_Exercise directions_
Copy out exactly the lines from the start of the data to the line containing "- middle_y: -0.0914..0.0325". Include both.

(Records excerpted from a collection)

· · ·

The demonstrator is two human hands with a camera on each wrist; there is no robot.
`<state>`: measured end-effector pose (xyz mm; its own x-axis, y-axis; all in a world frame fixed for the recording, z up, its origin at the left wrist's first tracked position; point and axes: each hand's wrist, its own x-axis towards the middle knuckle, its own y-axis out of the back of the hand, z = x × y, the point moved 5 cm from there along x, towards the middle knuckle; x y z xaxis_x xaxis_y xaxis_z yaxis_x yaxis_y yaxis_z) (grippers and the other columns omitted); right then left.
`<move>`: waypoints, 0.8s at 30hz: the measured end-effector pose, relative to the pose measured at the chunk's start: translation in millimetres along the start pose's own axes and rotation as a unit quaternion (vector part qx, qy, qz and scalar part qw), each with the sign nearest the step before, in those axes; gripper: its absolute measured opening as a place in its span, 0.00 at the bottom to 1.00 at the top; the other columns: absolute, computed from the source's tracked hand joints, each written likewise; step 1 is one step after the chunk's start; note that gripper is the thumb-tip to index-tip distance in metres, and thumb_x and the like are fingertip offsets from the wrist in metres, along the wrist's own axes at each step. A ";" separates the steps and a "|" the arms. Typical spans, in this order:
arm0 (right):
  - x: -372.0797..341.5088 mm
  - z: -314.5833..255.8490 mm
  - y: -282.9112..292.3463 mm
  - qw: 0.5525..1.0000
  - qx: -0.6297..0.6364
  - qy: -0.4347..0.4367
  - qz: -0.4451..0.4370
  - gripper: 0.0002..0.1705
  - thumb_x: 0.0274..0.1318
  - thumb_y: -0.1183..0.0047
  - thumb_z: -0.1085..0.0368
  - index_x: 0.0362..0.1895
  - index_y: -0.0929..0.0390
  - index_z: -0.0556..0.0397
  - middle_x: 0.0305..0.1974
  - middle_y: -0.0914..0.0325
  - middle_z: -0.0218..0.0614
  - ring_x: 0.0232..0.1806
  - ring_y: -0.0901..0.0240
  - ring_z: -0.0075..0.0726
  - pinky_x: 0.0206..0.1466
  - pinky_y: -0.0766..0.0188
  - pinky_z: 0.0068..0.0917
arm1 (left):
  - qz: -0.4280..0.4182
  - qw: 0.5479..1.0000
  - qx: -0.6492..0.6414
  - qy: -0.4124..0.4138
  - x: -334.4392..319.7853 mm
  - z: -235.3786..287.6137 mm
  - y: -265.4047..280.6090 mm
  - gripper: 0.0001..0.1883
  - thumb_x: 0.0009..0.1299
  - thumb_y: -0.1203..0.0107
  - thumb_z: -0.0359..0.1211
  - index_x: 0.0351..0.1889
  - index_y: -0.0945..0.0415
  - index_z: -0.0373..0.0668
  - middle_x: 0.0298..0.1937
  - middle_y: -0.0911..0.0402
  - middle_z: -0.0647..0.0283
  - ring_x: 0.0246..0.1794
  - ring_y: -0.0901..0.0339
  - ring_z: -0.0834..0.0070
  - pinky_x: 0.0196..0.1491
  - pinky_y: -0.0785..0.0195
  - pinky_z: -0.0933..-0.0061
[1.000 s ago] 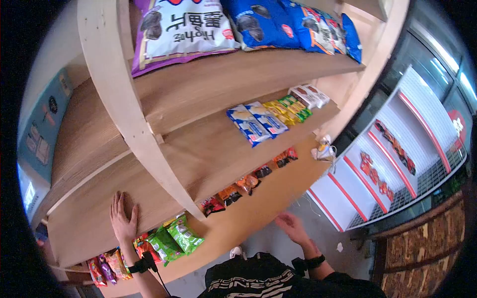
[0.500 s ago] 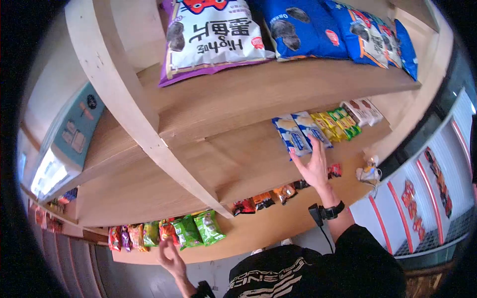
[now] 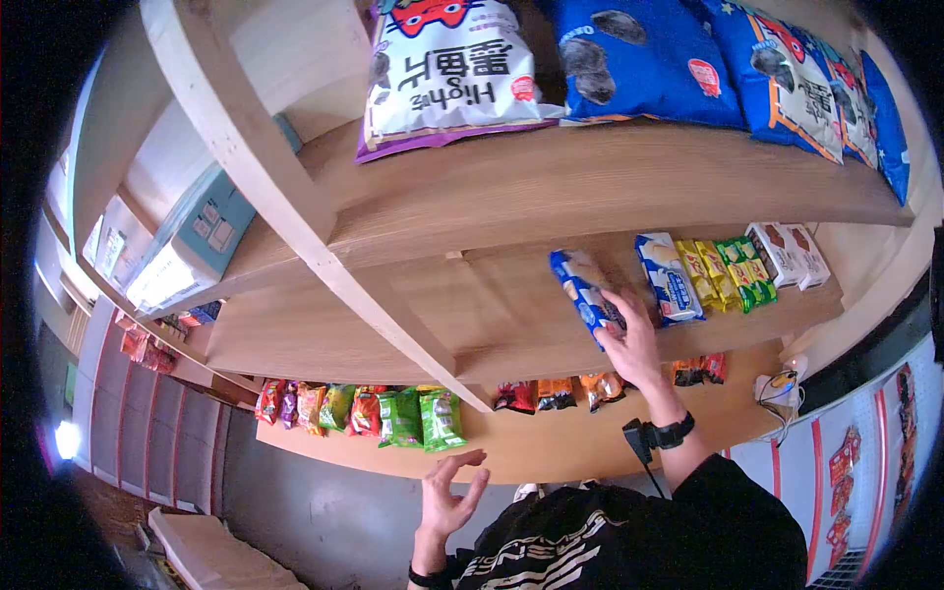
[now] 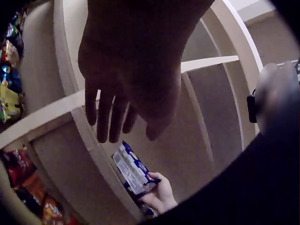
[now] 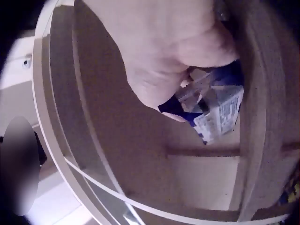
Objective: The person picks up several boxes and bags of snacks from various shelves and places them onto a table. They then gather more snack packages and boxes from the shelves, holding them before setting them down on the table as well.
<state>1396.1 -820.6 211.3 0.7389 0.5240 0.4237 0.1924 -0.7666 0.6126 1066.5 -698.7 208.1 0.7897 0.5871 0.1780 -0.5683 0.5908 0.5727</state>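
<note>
In the head view my right hand [image 3: 634,339] grips a blue-and-white snack pack [image 3: 580,285] by its near end, tilted over the middle shelf [image 3: 492,315]. The right wrist view shows fingers and thumb around this pack [image 5: 220,112], with printed white panels facing out. To its right, a similar blue-and-white pack [image 3: 669,280] lies on the shelf. My left hand [image 3: 450,500] hangs in front of the shelves, holding nothing, its fingers extended and thumb apart. In the left wrist view this hand [image 4: 131,70] appears dark, fingers pointing down.
Right of the packs lie yellow packets [image 3: 708,275], green packets [image 3: 745,273] and white boxes [image 3: 787,256]. Large chip bags [image 3: 452,79] fill the upper shelf. Below are green bags [image 3: 400,418] and small red and orange packets [image 3: 556,393]. A wooden upright [image 3: 265,167] divides the shelves.
My right hand has reached up to the middle shelf, taken the left blue-and-white pack and moved it left. The left hand has come off the shelf at left and dropped back. The view has turned.
</note>
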 end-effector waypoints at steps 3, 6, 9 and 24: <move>-18.1 3.7 8.4 0.919 0.363 -0.102 -0.116 0.34 0.47 0.45 0.64 0.63 0.31 0.54 0.57 0.28 0.44 0.61 0.35 0.39 0.67 0.44 0.34 | -0.038 0.995 -0.091 0.025 11.3 18.4 -21.6 0.21 0.64 0.39 0.32 0.55 0.27 0.36 0.48 0.18 0.55 0.49 0.20 0.66 0.53 0.30 0.67; -54.8 -14.4 18.8 0.808 0.518 -0.164 -0.229 0.34 0.51 0.47 0.62 0.64 0.34 0.58 0.57 0.28 0.42 0.60 0.35 0.36 0.65 0.42 0.32 | -0.124 0.972 -0.201 0.010 19.8 22.0 -54.0 0.34 0.68 0.44 0.34 0.70 0.46 0.38 0.63 0.30 0.50 0.58 0.26 0.63 0.58 0.34 0.61; -89.4 -35.2 25.5 0.837 0.474 -0.075 -0.263 0.33 0.56 0.47 0.59 0.64 0.35 0.60 0.59 0.30 0.42 0.61 0.36 0.36 0.66 0.43 0.33 | -0.200 0.922 -0.331 -0.004 27.0 25.7 -89.9 0.41 0.72 0.48 0.40 0.75 0.63 0.41 0.72 0.44 0.48 0.66 0.35 0.58 0.63 0.41 0.55; -33.3 33.0 103.9 0.996 0.005 0.042 0.073 0.35 0.50 0.37 0.54 0.59 0.36 0.54 0.55 0.31 0.52 0.57 0.33 0.56 0.60 0.35 0.44 | -0.021 0.884 -0.439 0.160 -19.3 13.5 -109.3 0.26 0.70 0.45 0.37 0.60 0.39 0.32 0.54 0.25 0.50 0.53 0.23 0.59 0.56 0.29 0.58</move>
<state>1412.8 -930.0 238.8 0.7023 0.4362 0.5626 0.0938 -0.8401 0.5343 1116.5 -782.1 153.0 0.7886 0.5976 -0.1446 -0.6110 0.7353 -0.2933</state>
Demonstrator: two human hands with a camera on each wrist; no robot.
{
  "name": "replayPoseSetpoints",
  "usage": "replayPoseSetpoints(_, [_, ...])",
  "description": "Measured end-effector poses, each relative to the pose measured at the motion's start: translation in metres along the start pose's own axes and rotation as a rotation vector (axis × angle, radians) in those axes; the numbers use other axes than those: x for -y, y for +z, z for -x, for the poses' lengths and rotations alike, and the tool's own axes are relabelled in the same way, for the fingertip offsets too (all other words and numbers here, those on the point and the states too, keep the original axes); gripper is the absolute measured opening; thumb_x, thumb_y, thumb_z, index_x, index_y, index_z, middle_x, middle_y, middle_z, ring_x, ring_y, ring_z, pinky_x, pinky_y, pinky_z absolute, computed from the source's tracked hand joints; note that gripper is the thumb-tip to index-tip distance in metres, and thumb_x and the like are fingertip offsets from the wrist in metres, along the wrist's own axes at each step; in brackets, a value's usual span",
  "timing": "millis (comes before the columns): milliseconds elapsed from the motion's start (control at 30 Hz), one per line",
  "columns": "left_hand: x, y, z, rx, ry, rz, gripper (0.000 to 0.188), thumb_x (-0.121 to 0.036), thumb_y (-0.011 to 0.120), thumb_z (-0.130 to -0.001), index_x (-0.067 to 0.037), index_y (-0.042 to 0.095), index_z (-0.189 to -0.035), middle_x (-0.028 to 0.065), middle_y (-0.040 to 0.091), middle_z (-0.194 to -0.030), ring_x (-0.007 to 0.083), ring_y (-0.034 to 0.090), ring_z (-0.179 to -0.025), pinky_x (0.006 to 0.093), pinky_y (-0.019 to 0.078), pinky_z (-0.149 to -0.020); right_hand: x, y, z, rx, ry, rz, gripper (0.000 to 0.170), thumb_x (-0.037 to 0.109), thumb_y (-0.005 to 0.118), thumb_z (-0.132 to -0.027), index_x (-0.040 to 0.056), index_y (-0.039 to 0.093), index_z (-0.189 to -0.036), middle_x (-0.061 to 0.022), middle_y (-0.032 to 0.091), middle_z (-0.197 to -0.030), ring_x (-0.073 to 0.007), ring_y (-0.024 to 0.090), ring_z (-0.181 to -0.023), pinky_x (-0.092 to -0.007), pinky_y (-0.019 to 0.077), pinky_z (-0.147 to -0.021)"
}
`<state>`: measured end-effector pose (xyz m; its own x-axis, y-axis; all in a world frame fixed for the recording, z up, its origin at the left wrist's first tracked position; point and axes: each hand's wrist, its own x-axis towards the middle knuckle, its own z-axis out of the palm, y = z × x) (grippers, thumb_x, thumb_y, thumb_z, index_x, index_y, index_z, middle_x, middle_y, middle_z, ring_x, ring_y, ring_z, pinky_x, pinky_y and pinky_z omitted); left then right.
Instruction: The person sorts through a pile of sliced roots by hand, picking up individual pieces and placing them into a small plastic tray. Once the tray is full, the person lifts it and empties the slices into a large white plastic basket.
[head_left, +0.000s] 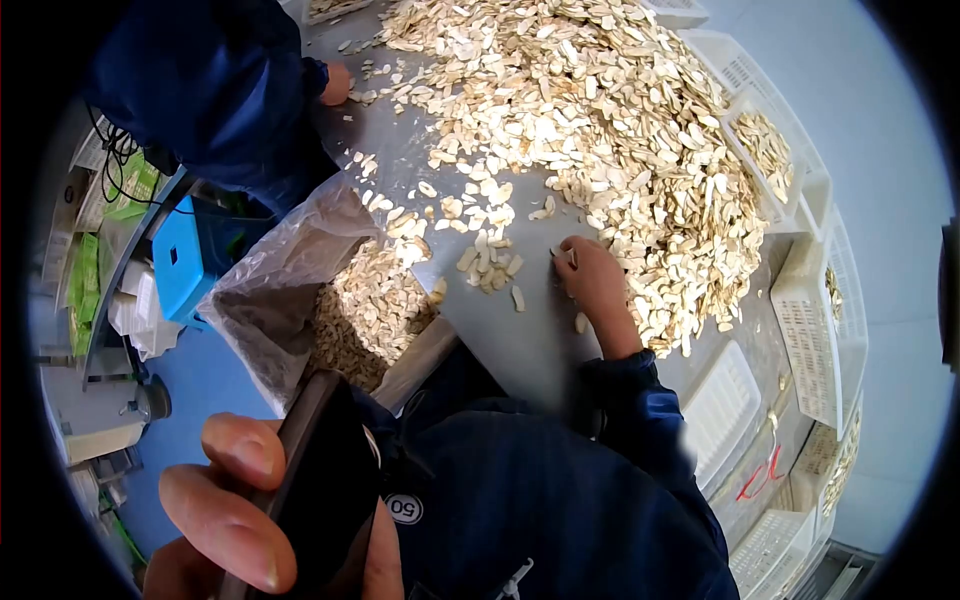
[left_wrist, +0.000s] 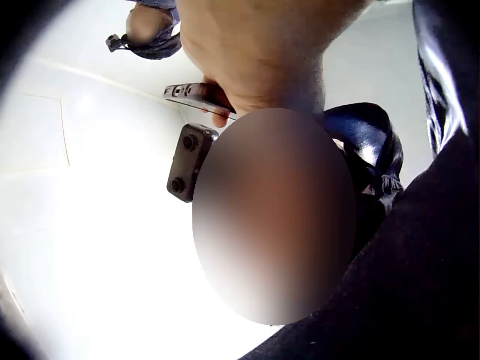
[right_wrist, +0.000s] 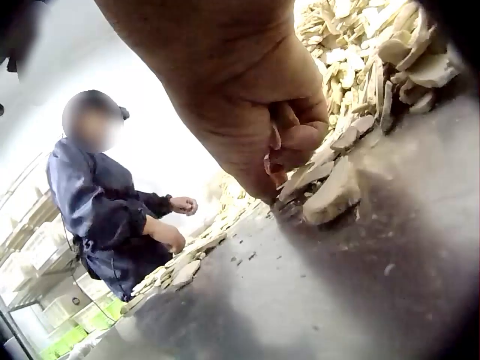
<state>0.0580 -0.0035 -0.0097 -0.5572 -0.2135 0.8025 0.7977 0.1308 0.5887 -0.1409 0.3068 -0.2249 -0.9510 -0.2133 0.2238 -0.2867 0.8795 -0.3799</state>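
Observation:
My left hand grips a dark phone at the lower left of the head view. The left wrist view shows the same hand from beneath, with the phone's edge beside its fingers. On the metal table, my right hand pinches a pale dried slice at its fingertips, left of a big heap of slices. Its fingers are curled low at the tabletop in the right wrist view, where the hand touches slices; a thick slice lies beside them.
A plastic-lined box of slices stands at the table's near-left edge. Another person works across the table. White baskets, a white tray and red-handled scissors are at the right. A blue bin stands left.

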Motion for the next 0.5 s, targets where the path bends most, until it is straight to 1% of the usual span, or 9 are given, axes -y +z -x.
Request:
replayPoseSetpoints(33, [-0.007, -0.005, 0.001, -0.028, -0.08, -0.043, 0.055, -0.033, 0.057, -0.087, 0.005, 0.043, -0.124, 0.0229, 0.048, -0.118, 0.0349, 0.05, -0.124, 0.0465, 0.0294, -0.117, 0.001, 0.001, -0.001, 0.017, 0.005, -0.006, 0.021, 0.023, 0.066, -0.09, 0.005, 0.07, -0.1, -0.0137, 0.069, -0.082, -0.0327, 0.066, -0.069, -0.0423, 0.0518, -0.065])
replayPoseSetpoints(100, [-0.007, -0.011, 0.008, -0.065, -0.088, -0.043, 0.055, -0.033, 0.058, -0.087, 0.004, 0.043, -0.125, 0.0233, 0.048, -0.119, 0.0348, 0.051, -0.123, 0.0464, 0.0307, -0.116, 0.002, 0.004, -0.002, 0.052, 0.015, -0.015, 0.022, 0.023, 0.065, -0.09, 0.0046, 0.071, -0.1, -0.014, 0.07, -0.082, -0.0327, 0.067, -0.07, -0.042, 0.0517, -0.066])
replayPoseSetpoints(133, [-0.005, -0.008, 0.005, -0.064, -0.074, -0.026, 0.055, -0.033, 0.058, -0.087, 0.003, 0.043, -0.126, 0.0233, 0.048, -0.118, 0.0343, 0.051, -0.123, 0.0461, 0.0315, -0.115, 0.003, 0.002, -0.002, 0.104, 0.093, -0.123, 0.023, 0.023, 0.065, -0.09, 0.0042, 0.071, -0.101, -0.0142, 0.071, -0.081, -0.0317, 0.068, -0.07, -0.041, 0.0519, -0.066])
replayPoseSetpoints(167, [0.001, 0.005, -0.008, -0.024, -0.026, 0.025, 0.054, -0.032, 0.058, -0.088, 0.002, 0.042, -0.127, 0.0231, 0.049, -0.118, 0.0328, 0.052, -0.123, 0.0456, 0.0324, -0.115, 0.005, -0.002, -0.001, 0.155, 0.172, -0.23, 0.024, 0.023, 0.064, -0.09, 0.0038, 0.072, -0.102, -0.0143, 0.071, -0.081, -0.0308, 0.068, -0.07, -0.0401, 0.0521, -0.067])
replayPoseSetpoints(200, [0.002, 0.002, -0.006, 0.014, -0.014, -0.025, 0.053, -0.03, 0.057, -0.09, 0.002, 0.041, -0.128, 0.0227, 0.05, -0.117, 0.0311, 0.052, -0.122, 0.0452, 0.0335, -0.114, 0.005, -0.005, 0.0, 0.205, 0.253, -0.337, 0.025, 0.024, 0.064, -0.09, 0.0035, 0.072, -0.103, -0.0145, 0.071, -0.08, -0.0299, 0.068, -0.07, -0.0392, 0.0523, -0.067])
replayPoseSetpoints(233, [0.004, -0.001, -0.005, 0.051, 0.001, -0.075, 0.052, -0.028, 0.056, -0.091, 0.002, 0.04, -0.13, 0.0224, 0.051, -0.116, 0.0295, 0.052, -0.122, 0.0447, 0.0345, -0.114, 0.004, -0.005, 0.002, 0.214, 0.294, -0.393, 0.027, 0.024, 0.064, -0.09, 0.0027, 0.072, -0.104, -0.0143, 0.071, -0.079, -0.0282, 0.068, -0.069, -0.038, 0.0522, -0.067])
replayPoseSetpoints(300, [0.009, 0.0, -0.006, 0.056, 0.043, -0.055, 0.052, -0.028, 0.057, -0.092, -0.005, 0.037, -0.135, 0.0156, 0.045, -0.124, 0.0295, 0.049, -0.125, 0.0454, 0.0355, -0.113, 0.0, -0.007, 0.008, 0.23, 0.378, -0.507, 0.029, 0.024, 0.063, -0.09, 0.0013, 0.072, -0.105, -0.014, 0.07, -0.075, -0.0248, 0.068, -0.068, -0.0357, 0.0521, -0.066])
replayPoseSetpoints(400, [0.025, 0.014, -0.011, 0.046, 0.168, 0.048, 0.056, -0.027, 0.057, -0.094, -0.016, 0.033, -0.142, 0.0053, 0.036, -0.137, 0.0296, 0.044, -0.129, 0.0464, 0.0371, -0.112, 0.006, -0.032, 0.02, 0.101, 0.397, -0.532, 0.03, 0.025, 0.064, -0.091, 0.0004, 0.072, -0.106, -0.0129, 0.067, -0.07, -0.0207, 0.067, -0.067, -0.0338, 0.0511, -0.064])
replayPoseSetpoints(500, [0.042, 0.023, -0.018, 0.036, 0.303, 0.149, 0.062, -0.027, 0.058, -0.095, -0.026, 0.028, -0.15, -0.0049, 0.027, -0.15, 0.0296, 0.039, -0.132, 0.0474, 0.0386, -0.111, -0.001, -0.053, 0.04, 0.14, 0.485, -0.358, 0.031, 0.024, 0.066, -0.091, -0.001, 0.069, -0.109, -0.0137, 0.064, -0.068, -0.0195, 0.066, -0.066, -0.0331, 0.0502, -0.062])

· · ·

_Reply_
The demonstrator is two human hands with a camera on each wrist; there is no robot.
`<state>`: measured end-effector pose (xyz mm; its own x-axis, y-axis; all in a world frame fixed for the recording, z up, its origin at the left wrist's first tracked position; point and axes: each hand's wrist, its own x-axis towards the middle knuckle, its own y-axis out of the back of the hand, z = x × y, the point moved 5 cm from there along x, towards the middle knuckle; x y z xaxis_x xaxis_y xaxis_z yaxis_x yaxis_y yaxis_z) (grippers and the other columns omitted); right then left.
`<move>`: waypoints, 0.8s at 30hz: the measured end-effector pose, relative to the pose measured at the chunk's start: translation in millimetres along the start pose's own axes and rotation as a unit quaternion (vector part qx, qy, qz and scalar part qw), each with the sign nearest the step before, in those axes; gripper: its absolute measured opening as a place in its span, 0.00 at the bottom to 1.00 at the top; the other columns: absolute, computed from the source's tracked hand joints, each written likewise; step 1 is one step after the chunk's start; note that gripper is the thumb-tip to index-tip distance in metres, and thumb_x and the like are fingertip offsets from the wrist in metres, along the wrist's own axes at each step. A ";" separates the steps and a "|" the arms. Typical spans, in this order:
arm0 (right):
  - x: -372.0797..341.5088 mm
  - z: -314.5833..255.8490 mm
  - y: -282.9112..292.3463 mm
  - qw: 0.5525..1.0000
  - qx: -0.6297..0.6364
  - qy: -0.4347..0.4367
  - qz: -0.4451..0.4370
  - gripper: 0.0002..0.1705
  - thumb_x: 0.0274..0.1318
  - thumb_y: -0.1183..0.0047
  - thumb_z: -0.1085..0.0368
  - index_x: 0.0362..0.1895
  - index_y: -0.0929..0.0390
  - index_z: -0.0556..0.0397
  - middle_x: 0.0305..0.1974
  - middle_y: -0.0914..0.0325

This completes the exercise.